* YOUR ASSIGNMENT:
A word-for-word copy of the whole listing is the required answer.

ENTRIES SUPPLIED: Begin

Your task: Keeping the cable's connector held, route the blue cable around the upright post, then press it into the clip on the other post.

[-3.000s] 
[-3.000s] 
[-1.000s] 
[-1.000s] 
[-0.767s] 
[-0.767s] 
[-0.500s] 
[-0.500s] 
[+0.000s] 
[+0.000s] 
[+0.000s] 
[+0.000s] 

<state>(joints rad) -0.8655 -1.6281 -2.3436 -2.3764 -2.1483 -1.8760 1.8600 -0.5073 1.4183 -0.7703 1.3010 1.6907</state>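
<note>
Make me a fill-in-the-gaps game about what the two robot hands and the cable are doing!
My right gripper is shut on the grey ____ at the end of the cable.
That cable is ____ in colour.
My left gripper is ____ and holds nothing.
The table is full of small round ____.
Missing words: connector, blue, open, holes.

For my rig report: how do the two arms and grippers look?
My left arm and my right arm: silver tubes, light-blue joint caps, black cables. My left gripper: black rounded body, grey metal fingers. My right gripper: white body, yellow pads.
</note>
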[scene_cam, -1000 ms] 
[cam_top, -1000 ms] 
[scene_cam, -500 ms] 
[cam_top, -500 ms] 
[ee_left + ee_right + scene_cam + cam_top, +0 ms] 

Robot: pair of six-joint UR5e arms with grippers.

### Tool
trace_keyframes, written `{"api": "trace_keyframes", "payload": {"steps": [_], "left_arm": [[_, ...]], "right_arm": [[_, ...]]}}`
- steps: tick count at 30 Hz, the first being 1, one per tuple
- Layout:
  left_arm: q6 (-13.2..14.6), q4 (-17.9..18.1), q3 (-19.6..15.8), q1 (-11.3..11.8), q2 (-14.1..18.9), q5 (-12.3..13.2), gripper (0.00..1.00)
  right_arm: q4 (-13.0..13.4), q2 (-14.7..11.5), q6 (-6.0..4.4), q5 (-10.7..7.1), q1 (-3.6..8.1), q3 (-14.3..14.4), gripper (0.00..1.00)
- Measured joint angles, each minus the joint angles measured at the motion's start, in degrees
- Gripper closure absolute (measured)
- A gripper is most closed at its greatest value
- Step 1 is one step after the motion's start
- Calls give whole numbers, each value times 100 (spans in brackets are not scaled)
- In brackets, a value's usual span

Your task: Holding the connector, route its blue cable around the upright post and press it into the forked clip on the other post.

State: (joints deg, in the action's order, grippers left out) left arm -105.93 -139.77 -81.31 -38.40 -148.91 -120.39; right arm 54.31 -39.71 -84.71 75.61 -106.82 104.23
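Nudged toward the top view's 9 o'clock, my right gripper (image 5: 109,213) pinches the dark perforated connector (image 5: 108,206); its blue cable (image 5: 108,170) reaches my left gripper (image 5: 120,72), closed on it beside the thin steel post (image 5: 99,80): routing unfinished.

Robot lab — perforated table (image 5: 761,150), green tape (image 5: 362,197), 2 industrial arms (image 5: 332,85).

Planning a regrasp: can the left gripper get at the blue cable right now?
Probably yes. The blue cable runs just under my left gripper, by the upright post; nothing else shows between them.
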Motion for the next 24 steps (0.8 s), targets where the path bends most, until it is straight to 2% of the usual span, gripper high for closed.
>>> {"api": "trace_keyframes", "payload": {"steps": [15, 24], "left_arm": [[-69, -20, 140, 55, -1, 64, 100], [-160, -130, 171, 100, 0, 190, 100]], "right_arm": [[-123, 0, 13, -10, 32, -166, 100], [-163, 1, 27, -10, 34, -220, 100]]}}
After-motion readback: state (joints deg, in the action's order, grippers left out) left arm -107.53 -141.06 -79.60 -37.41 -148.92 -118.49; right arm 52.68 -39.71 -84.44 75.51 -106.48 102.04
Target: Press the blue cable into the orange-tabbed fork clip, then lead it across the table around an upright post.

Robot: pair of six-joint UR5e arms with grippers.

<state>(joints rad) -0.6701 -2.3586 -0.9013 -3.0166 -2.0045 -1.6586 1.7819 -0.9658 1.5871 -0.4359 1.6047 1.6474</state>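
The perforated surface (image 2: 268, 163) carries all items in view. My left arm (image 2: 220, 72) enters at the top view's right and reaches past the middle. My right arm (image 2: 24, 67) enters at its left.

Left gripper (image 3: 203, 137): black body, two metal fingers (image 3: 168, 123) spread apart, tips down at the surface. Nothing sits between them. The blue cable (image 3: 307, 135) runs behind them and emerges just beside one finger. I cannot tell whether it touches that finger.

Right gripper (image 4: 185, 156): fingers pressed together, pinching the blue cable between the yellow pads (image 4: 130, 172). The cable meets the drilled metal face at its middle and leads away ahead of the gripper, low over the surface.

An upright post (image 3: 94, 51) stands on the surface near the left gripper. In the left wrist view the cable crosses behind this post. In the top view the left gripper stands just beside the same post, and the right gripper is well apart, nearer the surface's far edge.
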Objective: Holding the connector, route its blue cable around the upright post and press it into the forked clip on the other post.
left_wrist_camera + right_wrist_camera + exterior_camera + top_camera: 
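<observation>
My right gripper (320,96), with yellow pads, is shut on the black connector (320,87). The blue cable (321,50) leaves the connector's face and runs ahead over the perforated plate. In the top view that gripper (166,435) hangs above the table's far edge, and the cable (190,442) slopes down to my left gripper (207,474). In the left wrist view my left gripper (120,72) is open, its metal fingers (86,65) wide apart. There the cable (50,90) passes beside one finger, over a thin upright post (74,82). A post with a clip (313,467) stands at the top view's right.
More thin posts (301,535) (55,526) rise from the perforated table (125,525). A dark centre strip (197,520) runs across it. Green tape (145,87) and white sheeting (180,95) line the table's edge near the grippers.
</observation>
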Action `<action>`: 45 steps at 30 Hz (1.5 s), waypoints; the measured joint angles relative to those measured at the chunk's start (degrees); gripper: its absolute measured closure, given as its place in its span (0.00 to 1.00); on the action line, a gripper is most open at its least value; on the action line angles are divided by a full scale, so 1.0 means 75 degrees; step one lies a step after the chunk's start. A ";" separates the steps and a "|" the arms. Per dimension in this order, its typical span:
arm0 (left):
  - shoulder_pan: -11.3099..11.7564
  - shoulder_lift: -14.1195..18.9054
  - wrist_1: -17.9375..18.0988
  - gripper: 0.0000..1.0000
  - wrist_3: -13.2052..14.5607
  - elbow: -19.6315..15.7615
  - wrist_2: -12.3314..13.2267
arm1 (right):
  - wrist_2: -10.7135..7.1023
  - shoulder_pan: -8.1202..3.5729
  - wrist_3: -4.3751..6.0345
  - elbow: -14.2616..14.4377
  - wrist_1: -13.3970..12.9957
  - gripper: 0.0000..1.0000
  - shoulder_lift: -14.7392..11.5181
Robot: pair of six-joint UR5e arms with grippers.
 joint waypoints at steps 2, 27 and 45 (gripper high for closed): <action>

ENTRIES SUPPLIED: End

* TASK ANSWER:
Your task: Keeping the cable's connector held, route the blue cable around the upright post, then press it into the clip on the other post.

[-3.000s] 
[-3.000s] 
[-1.000s] 
[-1.000s] 
[-0.767s] 
[-0.767s] 
[-0.500s] 
[-0.500s] 
[+0.000s] 
[+0.000s] 
[+0.000s] 
[+0.000s] 

<state>(joints rad) -0.8655 -1.6281 -2.3436 -2.3764 -2.1483 -1.8760 1.8600 -0.5073 1.4183 -0.7703 1.3010 1.6907</state>
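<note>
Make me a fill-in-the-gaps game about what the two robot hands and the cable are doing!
My right gripper is shut on the grey ____ at the end of the cable.
That cable is ____ in colour.
My left gripper is ____ and holds nothing.
The table is full of small round ____.
Missing words: connector, blue, open, holes.

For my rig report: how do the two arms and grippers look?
My left arm and my right arm: silver tubes, light-blue joint caps, black cables. My left gripper: black rounded body, grey metal fingers. My right gripper: white body, yellow pads.
</note>
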[scene_cam, -1000 ms] 
[cam_top, -1000 ms] 
[scene_cam, -500 ms] 
[cam_top, -500 ms] 
[ee_left + ee_right + scene_cam + cam_top, +0 ms] 

Robot: pair of six-joint UR5e arms with grippers.

### Tool
trace_keyframes, written `{"api": "trace_keyframes", "payload": {"steps": [_], "left_arm": [[_, ...]], "right_arm": [[_, ...]]}}`
- steps: tick count at 30 Hz, the first being 1, one per tuple
- Layout:
  left_arm: q6 (-13.2..14.6), q4 (-17.9..18.1), q3 (-19.6..15.8), q1 (-11.3..11.8), q2 (-14.1..18.9), q5 (-12.3..13.2), gripper (0.00..1.00)
  right_arm: q4 (-13.0..13.4), q2 (-14.7..11.5), q6 (-6.0..4.4), q5 (-10.7..7.1), q1 (-3.6..8.1), q3 (-14.3..14.4), gripper (0.00..1.00)
- Measured joint angles, each minus the joint angles measured at the motion's start, in degrees
- Gripper closure absolute (measured)
- A gripper is most closed at its greatest value
- Step 1 is one step after the motion's start
- Calls give whole numbers, each value times 100 (spans in brackets are not scaled)
- In brackets, a value's usual span

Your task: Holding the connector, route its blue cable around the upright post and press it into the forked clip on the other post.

State: (joints deg, in the action's order, grippers left out) left arm -105.93 -139.77 -81.31 -38.40 -148.91 -120.39; right arm 54.31 -39.71 -84.71 75.61 -106.82 104.23
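Nudged toward the top view's 9 o'clock, my right gripper (image 5: 109,213) pinches the dark perforated connector (image 5: 108,206); its blue cable (image 5: 108,170) reaches my left gripper (image 5: 120,72), closed on it beside the thin steel post (image 5: 99,80): routing unfinished.

Robot lab — perforated table (image 5: 761,150), green tape (image 5: 362,197), 2 industrial arms (image 5: 332,85).

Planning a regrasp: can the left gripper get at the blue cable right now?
Probably yes. The blue cable runs just under my left gripper, by the upright post; nothing else shows between them.
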Motion for the next 24 steps (0.8 s), targets where the path bends most, until it is straight to 2% of the usual span, gripper high for closed.
>>> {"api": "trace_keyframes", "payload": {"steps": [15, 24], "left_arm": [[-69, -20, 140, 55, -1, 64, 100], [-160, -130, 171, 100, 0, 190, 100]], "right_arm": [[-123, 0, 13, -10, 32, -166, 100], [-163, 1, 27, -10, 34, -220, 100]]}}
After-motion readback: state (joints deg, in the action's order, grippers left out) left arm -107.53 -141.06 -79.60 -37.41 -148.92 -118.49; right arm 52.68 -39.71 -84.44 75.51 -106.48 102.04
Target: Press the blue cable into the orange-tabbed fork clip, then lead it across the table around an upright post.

Robot: pair of six-joint UR5e arms with grippers.

<state>(joints rad) -0.6701 -2.3586 -0.9013 -3.0166 -2.0045 -1.6586 1.7819 -0.9658 1.5871 -0.4359 1.6047 1.6474</state>
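The perforated surface (image 2: 268, 163) carries all items in view. My left arm (image 2: 220, 72) enters at the top view's right and reaches past the middle. My right arm (image 2: 24, 67) enters at its left.

Left gripper (image 3: 203, 137): black body, two metal fingers (image 3: 168, 123) spread apart, tips down at the surface. Nothing sits between them. The blue cable (image 3: 307, 135) runs behind them and emerges just beside one finger. I cannot tell whether it touches that finger.

Right gripper (image 4: 185, 156): fingers pressed together, pinching the blue cable between the yellow pads (image 4: 130, 172). The cable meets the drilled metal face at its middle and leads away ahead of the gripper, low over the surface.

An upright post (image 3: 94, 51) stands on the surface near the left gripper. In the left wrist view the cable crosses behind this post. In the top view the left gripper stands just beside the same post, and the right gripper is well apart, nearer the surface's far edge.
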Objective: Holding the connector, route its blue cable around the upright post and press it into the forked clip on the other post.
left_wrist_camera + right_wrist_camera + exterior_camera + top_camera: 
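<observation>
My right gripper (320,96), with yellow pads, is shut on the black connector (320,87). The blue cable (321,50) leaves the connector's face and runs ahead over the perforated plate. In the top view that gripper (166,435) hangs above the table's far edge, and the cable (190,442) slopes down to my left gripper (207,474). In the left wrist view my left gripper (120,72) is open, its metal fingers (86,65) wide apart. There the cable (50,90) passes beside one finger, over a thin upright post (74,82). A post with a clip (313,467) stands at the top view's right.
More thin posts (301,535) (55,526) rise from the perforated table (125,525). A dark centre strip (197,520) runs across it. Green tape (145,87) and white sheeting (180,95) line the table's edge near the grippers.
</observation>
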Action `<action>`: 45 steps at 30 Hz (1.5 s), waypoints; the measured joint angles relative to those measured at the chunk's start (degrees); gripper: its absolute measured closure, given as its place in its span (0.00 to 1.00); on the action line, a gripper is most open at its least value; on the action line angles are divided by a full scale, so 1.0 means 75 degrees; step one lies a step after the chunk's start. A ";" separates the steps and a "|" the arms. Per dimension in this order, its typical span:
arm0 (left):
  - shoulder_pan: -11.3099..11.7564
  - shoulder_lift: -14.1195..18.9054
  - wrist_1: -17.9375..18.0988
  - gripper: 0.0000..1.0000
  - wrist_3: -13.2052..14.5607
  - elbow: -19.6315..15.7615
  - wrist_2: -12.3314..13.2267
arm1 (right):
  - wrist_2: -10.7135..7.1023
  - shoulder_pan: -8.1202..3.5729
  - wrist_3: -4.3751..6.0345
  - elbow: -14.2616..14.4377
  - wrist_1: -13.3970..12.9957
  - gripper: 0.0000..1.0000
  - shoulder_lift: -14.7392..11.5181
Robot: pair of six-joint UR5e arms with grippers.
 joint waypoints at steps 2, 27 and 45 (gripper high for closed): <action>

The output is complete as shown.